Step 2: Model Testing Framework

BuildSpec Configuration

Create buildspec.yml in your repository root:

version: 0.2

phases:
  pre_build:
    commands:
      - echo "Installing dependencies..."
      - pip install --upgrade pip
      - pip install boto3 scikit-learn pandas numpy joblib pytest

  build:
    commands:
      - echo "Running model validation tests..."
      - python tests/test_model.py
      - echo "Generating endpoint configuration..."
      - python deployment/generate_endpoint_config.py

  post_build:
    commands:
      - echo "Build completed on `date`"

artifacts:
  files:
    - endpoint-config.yaml
    - test-results.json
  name: TestOutput

reports:
  ModelTestReport:
    files:
      - 'test-results.json'
    file-format: 'JUNITXML'

Model Test Suite

Create tests/test_model.py:

import pytest
import boto3
import json
import joblib
import numpy as np
from io import BytesIO

# Test configuration
MODEL_PACKAGE_GROUP_NAME = "ml-pipeline-models"
MINIMUM_ACCURACY = 0.75
MINIMUM_F1_SCORE = 0.70

def get_latest_model():
    """Retrieve latest approved model from registry"""
    sagemaker = boto3.client('sagemaker')

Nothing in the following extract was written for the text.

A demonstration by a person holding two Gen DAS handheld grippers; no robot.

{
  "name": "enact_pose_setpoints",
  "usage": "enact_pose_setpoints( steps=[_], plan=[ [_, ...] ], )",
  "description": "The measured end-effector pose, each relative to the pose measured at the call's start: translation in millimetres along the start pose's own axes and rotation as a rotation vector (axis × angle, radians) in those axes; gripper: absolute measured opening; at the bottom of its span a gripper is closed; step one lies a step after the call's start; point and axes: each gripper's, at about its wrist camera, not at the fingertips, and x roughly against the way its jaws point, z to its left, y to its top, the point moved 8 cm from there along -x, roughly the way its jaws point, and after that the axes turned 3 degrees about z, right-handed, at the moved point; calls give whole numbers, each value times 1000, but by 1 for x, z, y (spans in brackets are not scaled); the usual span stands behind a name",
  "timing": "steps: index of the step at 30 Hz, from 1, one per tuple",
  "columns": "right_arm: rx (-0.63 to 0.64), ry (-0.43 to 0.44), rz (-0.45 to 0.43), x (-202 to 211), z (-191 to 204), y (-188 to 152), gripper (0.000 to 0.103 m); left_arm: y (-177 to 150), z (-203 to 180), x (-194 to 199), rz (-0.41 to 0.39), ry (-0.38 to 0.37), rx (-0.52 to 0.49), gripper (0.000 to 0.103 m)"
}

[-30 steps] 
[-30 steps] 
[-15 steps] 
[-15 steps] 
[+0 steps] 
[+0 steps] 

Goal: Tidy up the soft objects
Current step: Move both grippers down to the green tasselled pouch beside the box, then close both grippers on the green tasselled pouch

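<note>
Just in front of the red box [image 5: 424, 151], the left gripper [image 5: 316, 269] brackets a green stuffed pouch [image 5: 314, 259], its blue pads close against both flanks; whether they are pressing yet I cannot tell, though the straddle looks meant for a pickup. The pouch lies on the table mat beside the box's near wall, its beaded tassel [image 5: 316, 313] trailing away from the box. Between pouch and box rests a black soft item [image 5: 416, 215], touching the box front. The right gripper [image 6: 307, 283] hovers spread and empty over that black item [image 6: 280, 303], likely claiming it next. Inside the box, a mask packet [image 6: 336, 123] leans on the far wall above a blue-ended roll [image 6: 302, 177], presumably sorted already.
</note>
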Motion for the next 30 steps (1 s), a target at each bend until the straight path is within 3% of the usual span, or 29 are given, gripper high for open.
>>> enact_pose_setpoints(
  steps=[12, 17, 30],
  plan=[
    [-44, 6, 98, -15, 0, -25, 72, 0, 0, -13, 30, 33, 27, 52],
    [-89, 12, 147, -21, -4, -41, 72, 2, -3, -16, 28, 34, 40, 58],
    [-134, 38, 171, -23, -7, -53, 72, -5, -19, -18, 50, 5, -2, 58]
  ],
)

    response = sagemaker.list_model_packages(
        ModelPackageGroupName=MODEL_PACKAGE_GROUP_NAME,
        ModelApprovalStatus='Approved',
        SortBy='CreationTime',
        SortOrder='Descending',
        MaxResults=1
    )

    if not response['ModelPackageSummaryList']:
        raise ValueError("No approved models found")

    return response['ModelPackageSummaryList'][0]

def test_model_accuracy():
    """Test model meets minimum accuracy threshold"""
    model_info = get_latest_model()

    # Extract metrics from model metadata
    metadata = model_info.get('CustomerMetadataProperties', {})
    accuracy = float(metadata.get('accuracy', 0))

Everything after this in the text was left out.